Adolescent rats were exposed to ethanol (a type of alcohol) for two days on and two days off or to the same protocol using saline for 14 days. All rats underwent an assessment for anxiety.
Pandey and his colleagues exposed adolescent rats to a regimen designed to mimic binge drinking. Those rats exhibited anxious behavior later in life, even if the binge drinking regimen stopped in late adolescence and the rats were allowed to mature to adulthood without any further exposure to alcohol.
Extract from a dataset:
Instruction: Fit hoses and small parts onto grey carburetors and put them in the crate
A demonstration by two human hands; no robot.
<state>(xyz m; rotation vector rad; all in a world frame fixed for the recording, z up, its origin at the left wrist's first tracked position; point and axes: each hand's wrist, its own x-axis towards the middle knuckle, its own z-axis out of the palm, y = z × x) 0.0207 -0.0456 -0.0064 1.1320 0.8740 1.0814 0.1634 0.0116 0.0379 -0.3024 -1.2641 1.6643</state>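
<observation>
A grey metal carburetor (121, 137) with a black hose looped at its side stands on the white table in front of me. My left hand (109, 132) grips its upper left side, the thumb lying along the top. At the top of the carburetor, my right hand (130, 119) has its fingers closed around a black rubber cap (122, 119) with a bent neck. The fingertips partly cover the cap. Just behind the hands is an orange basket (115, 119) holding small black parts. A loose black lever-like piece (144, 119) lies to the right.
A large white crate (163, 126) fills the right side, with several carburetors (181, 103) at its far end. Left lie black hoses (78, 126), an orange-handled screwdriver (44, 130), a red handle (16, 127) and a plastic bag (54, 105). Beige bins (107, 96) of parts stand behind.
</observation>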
These rats also had lower levels of a protein called Arc in the amygdala. Arc is important for the normal development of synaptic connections in the brain. Rats with less Arc also had about 40 percent fewer neuronal connections in the amygdala compared with rats that weren’t exposed to alcohol.
“We believe that the decrease in Arc levels is caused by epigenetic changes that alter the expression of Arc, and an enhancer RNA, which modifies the expression of Arc. These changes are caused by adolescent alcohol exposure,” said Pandey.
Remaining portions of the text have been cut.